## BRIEF
Exactly the lines from the beginning of the material to the line with "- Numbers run" are to be repeated, both ends included.
START DATA SECTION
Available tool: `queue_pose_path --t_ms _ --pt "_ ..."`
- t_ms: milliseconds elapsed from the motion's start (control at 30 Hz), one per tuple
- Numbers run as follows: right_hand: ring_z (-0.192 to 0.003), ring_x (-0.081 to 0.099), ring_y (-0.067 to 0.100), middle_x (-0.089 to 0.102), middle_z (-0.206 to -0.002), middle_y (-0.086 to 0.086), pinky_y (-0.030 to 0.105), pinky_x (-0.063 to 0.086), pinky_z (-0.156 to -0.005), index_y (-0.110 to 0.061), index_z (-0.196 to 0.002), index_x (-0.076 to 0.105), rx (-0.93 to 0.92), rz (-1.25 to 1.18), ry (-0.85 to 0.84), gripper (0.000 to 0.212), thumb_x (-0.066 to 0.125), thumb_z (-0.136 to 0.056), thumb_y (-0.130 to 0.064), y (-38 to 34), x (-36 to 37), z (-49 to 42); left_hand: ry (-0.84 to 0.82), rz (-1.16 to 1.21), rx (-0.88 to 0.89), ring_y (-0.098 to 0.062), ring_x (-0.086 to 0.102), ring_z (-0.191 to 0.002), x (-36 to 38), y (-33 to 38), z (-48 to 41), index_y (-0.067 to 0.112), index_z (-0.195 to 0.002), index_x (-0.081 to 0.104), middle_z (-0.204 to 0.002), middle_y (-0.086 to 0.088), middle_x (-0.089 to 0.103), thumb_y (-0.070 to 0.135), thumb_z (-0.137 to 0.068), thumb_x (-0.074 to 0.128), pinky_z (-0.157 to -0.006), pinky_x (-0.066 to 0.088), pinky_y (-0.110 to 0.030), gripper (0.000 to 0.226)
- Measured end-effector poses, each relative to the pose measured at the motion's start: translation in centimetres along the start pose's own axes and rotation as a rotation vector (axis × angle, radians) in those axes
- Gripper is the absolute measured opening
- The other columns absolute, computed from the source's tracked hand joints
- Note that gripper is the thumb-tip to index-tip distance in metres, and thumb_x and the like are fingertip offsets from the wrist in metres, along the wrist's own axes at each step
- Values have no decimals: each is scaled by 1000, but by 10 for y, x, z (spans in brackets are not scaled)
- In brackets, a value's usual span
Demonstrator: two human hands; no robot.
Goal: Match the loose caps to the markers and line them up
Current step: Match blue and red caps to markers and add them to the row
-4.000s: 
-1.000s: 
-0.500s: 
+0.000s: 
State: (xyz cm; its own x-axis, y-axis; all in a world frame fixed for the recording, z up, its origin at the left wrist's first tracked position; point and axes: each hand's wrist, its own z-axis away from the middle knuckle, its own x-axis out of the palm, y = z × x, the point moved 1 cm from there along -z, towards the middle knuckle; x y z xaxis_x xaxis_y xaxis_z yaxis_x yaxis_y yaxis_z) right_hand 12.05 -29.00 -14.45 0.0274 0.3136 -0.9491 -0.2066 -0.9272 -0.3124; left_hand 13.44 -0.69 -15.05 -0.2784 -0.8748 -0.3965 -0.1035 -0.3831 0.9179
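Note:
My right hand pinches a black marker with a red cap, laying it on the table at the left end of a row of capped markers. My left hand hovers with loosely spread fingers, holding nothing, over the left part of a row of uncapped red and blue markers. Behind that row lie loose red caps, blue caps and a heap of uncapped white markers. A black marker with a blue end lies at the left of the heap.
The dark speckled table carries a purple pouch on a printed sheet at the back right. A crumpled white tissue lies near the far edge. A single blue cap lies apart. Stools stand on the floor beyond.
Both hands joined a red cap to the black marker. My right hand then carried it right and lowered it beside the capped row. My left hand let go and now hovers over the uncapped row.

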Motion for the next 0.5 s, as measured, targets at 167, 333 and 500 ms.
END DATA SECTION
## ANSWER TO THIS TASK
Available tool: `queue_pose_path --t_ms _ --pt "_ ..."`
- t_ms: milliseconds elapsed from the motion's start (control at 30 Hz), one per tuple
- Numbers run as follows: right_hand: ring_z (-0.192 to 0.003), ring_x (-0.081 to 0.099), ring_y (-0.067 to 0.100), middle_x (-0.089 to 0.102), middle_z (-0.206 to -0.002), middle_y (-0.086 to 0.086), pinky_y (-0.030 to 0.105), pinky_x (-0.063 to 0.086), pinky_z (-0.156 to -0.005), index_y (-0.110 to 0.061), index_z (-0.196 to 0.002), index_x (-0.076 to 0.105), rx (-0.93 to 0.92), rz (-1.25 to 1.18), ry (-0.85 to 0.84), gripper (0.000 to 0.212), thumb_x (-0.066 to 0.125), thumb_z (-0.136 to 0.056), thumb_y (-0.130 to 0.064), y (-38 to 34), x (-36 to 37), z (-49 to 42); left_hand: ry (-0.84 to 0.82), rz (-1.16 to 1.21), rx (-0.88 to 0.89), ring_y (-0.098 to 0.062), ring_x (-0.086 to 0.102), ring_z (-0.191 to 0.002), x (-36 to 38), y (-33 to 38), z (-48 to 41), index_y (-0.067 to 0.112), index_z (-0.195 to 0.002), index_x (-0.081 to 0.104), middle_z (-0.204 to 0.002), middle_y (-0.086 to 0.088), middle_x (-0.089 to 0.103), thumb_y (-0.070 to 0.135), thumb_z (-0.137 to 0.068), thumb_x (-0.074 to 0.128), pinky_z (-0.157 to -0.006), pinky_x (-0.066 to 0.088), pinky_y (-0.110 to 0.030), gripper (0.000 to 0.226)

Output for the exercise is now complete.